Counting only lines that contain "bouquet", state the total found in the material below. Add nothing else.
Start of Block
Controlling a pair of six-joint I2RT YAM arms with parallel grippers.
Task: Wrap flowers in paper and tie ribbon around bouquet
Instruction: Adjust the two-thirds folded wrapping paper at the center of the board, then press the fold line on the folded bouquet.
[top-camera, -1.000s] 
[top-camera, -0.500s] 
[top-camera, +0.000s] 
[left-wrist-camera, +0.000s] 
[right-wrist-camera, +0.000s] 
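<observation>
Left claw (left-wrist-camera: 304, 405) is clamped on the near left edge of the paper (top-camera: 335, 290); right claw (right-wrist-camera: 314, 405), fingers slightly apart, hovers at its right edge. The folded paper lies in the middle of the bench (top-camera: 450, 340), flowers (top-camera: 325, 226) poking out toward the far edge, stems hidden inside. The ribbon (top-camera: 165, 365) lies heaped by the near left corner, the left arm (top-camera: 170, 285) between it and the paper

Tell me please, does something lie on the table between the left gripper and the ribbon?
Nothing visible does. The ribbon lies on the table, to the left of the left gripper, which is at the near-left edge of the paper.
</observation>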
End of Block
● Output for this exercise
2